New Castle County and the City of Wilmington want public feedback on how to spend future federal housing and community development funds. 

 


Both local governments held stakeholder and public meetings last week to identify affordable housing and community development needs over the next five years. 

They are required to complete these annual and multi-year plans in order to continue receiving Community Development Block Grant, HOME Investment Partnerships and Emergency Solutions Grant funds from the U.S. Department of Housing and Urban Development (HUD). 

At one meeting, Wilmington resident Jasmine Lilly called for more assistance for renters who earn too much to qualify for public housing, but not enough to afford market-rate housing.

“Do I sacrifice earning a living just so I can fall into the income requirements for low-income, or do I just struggle and pay my whole paycheck on bills, and I can’t eat, and I can’t live?” she asked.

Lilly says she has found many landlords in Wilmington require tenants to earn three times the rent for a market rate apartment. “It’s a struggle to meet that requirement.”

Other citizens mentioned the need for housing rehabilitation assistance and mediation with banks. 

The HUD funds subject to the planning process are restricted to helping people below certain income thresholds. 

Alan Matas with Wilmington’s Department of Real Estate and Housing says there is a “spectrum” of ways the funds can be used. “We do tree planting, we do counseling for people who have bad credit, we build homes, we help people with AIDS, we help people who are homeless,” he said. 

Much of the funding goes through the local governments to nonprofit organizations which carry out the projects.

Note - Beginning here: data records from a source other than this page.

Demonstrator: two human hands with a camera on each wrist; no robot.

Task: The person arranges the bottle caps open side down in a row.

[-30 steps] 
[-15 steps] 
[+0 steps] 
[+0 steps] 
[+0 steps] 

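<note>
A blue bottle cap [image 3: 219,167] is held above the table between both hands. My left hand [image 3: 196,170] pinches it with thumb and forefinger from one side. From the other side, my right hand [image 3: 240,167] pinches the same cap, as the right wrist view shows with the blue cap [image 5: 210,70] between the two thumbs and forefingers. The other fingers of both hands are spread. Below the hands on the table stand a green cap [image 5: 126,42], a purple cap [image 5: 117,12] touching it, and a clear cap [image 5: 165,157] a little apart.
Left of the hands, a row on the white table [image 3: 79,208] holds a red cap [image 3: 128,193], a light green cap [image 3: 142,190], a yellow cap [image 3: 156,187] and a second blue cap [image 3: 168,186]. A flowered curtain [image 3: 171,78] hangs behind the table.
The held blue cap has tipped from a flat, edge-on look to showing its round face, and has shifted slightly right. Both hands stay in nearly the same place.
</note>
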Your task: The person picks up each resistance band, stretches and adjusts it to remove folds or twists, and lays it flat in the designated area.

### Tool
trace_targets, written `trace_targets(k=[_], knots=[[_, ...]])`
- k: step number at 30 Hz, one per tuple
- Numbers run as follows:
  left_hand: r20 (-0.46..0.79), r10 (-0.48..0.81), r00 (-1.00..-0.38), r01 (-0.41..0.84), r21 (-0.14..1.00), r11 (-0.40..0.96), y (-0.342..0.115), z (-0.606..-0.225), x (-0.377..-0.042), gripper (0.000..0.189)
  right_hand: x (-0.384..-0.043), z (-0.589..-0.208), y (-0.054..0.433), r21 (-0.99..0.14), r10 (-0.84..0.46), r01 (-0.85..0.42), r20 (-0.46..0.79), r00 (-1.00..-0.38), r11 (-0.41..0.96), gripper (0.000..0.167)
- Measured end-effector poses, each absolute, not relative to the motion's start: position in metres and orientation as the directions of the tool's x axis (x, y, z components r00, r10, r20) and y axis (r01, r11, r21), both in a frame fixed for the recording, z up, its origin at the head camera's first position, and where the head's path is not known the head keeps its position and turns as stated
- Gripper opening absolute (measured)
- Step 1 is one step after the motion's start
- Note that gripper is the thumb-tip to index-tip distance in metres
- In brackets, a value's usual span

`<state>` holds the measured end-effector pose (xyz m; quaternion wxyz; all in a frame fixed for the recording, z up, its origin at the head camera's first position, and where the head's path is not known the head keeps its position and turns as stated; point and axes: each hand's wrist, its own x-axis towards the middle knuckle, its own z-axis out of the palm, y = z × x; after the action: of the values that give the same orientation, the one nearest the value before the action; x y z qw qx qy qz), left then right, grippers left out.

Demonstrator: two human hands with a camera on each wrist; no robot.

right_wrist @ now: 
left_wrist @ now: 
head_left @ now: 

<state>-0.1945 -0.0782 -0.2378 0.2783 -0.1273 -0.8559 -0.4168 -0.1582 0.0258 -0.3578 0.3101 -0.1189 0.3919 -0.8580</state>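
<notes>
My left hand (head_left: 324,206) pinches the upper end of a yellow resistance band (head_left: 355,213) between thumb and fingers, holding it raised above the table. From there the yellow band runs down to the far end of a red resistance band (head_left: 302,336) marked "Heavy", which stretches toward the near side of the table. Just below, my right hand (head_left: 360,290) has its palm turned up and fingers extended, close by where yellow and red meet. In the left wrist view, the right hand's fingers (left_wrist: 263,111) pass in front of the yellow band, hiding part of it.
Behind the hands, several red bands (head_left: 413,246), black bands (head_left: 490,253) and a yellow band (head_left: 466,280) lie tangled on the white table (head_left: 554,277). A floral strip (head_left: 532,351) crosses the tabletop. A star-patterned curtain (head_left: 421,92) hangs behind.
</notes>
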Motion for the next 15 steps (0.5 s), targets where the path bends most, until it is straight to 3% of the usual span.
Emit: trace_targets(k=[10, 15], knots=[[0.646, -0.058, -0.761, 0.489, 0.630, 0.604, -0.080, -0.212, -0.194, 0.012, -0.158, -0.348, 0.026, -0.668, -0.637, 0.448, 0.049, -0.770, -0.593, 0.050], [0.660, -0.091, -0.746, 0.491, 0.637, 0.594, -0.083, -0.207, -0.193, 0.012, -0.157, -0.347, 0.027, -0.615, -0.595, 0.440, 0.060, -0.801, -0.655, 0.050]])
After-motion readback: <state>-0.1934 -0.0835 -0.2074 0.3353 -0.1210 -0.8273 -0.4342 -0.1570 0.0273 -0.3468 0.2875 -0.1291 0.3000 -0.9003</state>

Matas says Wilmington has invested the type of funds subject to the plan in senior housing projects at Ingleside and the Village of St. Johns. 

Matas says affordable housing is a persistent issue nationwide. “When I started, it used to be that you would never pay more than 30 percent of your income for housing. Now it’s past 50, 60, 70 percent of your income,” he said. “Wages don’t increase as fast as the cost of housing.”

The City and County are also collecting feedback through online surveys in English and Spanish through Jan. 24. 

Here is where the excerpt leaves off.